I thought Isidore was already the patron saint of librarians. Isn't he getting a little uppity?
posted by rodii at 1:11 PM on February 6, 2001


Doing a quick google search turns up a couple of mentions of St. Jerome and one of Andrew Carnegie. On the other hand, anyone who's ever been to Library School will tell you Ranganathan
posted by leo at 1:29 PM on February 6, 2001


Leo, I realized what it meant, I was being cheeky.

I would like to understand racism, and nazism, but I don't want to believe them. It also works from the presumption that christianity is accurate and real. When, really, it's the same as believing in Goblins.
posted by Doug at 1:29 PM on February 6, 2001


Not really, Doug.

Goblins don't have an ancient, mis-translated, interpret-it-however-you-please, book of fiction "proving" that they exist.

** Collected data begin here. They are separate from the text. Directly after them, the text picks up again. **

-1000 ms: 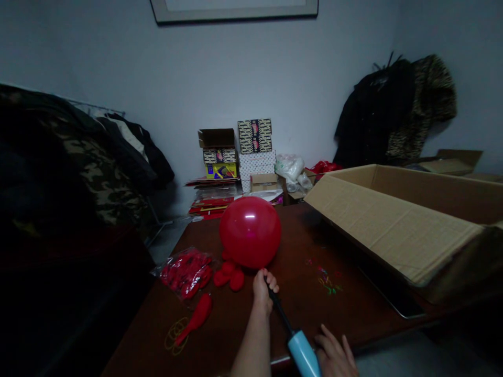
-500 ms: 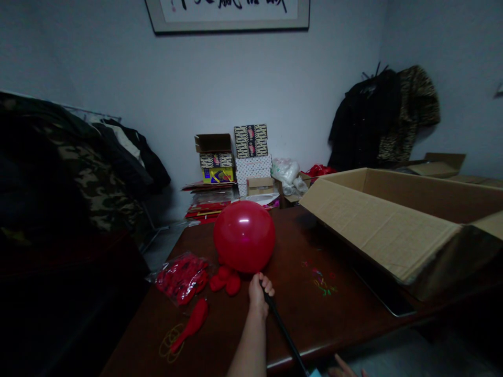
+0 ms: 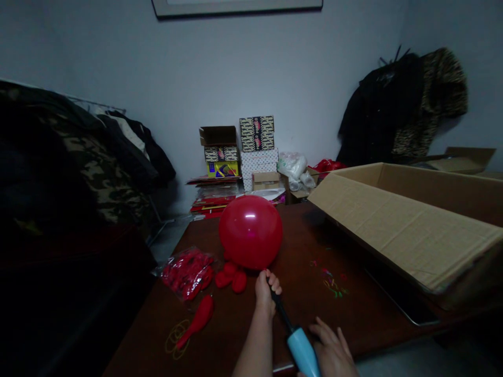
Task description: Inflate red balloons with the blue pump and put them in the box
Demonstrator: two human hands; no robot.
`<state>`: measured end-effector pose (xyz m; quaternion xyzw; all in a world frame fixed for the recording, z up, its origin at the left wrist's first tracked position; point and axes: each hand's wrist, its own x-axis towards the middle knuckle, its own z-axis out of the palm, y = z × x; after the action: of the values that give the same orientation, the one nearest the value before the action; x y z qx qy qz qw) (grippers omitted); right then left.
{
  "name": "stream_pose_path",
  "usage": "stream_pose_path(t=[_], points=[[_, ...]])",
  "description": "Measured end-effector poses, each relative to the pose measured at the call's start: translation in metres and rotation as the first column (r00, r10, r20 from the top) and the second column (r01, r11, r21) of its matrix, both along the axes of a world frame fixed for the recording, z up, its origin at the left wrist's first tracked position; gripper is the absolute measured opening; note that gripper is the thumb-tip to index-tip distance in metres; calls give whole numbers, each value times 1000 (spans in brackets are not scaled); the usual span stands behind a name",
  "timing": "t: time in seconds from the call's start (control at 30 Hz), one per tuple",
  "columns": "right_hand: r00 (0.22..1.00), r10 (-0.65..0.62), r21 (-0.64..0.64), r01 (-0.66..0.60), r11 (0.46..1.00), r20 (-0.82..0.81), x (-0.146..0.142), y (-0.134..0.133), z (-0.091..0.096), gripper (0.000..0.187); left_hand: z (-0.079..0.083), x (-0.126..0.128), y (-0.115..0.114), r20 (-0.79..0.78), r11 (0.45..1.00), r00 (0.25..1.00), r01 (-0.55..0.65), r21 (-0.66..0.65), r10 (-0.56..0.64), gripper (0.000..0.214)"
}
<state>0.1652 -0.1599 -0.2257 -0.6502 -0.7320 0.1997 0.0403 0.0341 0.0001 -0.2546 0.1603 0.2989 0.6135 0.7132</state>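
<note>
A round red balloon (image 3: 250,231) stands inflated over the dark wooden table (image 3: 306,309), fixed to the black nozzle of a hand pump. My left hand (image 3: 266,289) is closed around the balloon's neck and the nozzle tip. The pump's light blue barrel (image 3: 302,352) slants toward me. My right hand (image 3: 332,352) wraps round the barrel's lower end at the table's near edge.
A clear bag of red balloons (image 3: 186,270), loose flat red balloons (image 3: 231,277), one long red balloon (image 3: 198,319) and yellow rubber bands (image 3: 176,335) lie left. Coloured bands (image 3: 332,280) lie right. A large open cardboard box (image 3: 408,222) fills the right side. Stacked boxes (image 3: 239,152) stand by the wall.
My right hand pulled the blue barrel back out of sight, then pushed it forward again. The balloon looks slightly larger. My left hand stayed on the neck.
</note>
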Motion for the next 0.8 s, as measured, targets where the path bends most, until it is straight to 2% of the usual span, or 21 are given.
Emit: stream_pose_path(t=[0.1,0.23,0.5,0.6,0.73,0.8], points=[[999,-32,54,34,998,-38,-14,16,22,51,-1,-1,2,7,1000,1000,13,-8,-13,26],[991,-106,139,117,983,-83,-30,30,29,46,-2,-2,4,7,1000,1000,18,-16,-18,27],[991,-122,134,128,983,-51,-27,24,21,53,-2,0,3,-29,1000,1000,10,-3,-10,29],[995,-93,129,98,987,-42,-25,19,18,50,-2,0,1,-25,1000,1000,13,7,-13,29],[996,-85,184,88,979,-24,-18,5,-2,47,-2,1,0,-25,1000,999,23,1,-23,28],[993,-117,236,115,965,-6,-12,-6,-16,35,-1,1,-1,-22,1000,1000,20,1,-20,28]])
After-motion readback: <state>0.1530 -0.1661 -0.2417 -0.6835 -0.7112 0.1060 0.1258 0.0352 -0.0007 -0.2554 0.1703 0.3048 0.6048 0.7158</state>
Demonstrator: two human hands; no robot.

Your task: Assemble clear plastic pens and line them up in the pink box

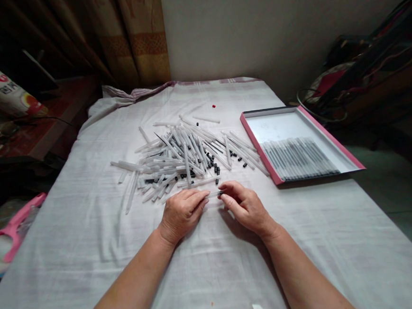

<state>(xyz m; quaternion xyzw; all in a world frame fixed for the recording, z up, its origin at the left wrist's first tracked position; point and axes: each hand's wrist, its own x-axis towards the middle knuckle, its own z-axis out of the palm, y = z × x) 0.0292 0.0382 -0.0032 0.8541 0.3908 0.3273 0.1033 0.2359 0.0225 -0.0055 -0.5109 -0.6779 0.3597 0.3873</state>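
"Where's the pen (214, 194)?"
"Left of the pink-edged box (333, 140), between both hands. Left hand (184, 211): fingers pinching its clear barrel."
"Right hand (245, 208)?"
"Fingers pinching the dark end, nearer the box."
"Elsewhere?"
"Clear tubes (187, 160), black caps (216, 170) heaped left of the box; row of pens (299, 159) inside it."

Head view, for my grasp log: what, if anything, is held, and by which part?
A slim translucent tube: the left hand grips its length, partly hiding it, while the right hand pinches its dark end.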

Unless you consider Tolkin to be scripture. I don't, but many net-geeks seem to.
posted by bondcliff at 1:36 PM on February 6, 2001


symbols are for the symbol-minded.

flame on!
posted by mathowie at 1:59 PM on February 6, 2001


There's nothing wrong with people believing in Goblins. Why, some of my best friends believe in Goblins. Personally I don't, but that doesn't stop me from going along -- particularly if the pagentry and music is up to snuff.
posted by leo at 3:36 PM on February 6, 2001


There's already an Isidore page at catholic.org. (This has actually been in the works for two years: the Church is, if anything, patient.) Note the prayer to be said upon logging onto the net ... in English and Latin ... and a long history of Isidore from the Catholic Encyclopedia, in case you're curious. (He was a tremendously productive Renaissance man, responsible for the first true encyclopedia -- which is kinda why he was chosen.)
posted by dhartung at 9:12 PM on February 6, 2001


Not really, Doug.

Goblins don't have an ancient, mis-translated, interpret-it-however-you-please, book of fiction "proving" that they exist.


Pow! Is this the zinger room?
posted by sylloge at 10:53 PM on February 6, 2001


I'm sorry, this is abuse. Zingers are down the hall. First left after the Argument room.
posted by bondcliff at 5:59 AM on February 7, 2001


:: symbols are for the symbol-minded.

And we are all symbol-minded, what's the big deal?
posted by tallman at 6:10 AM on February 7, 2001


So my question is: where can I buy a mini-statue of Saint Isidore of Seville to place in my office?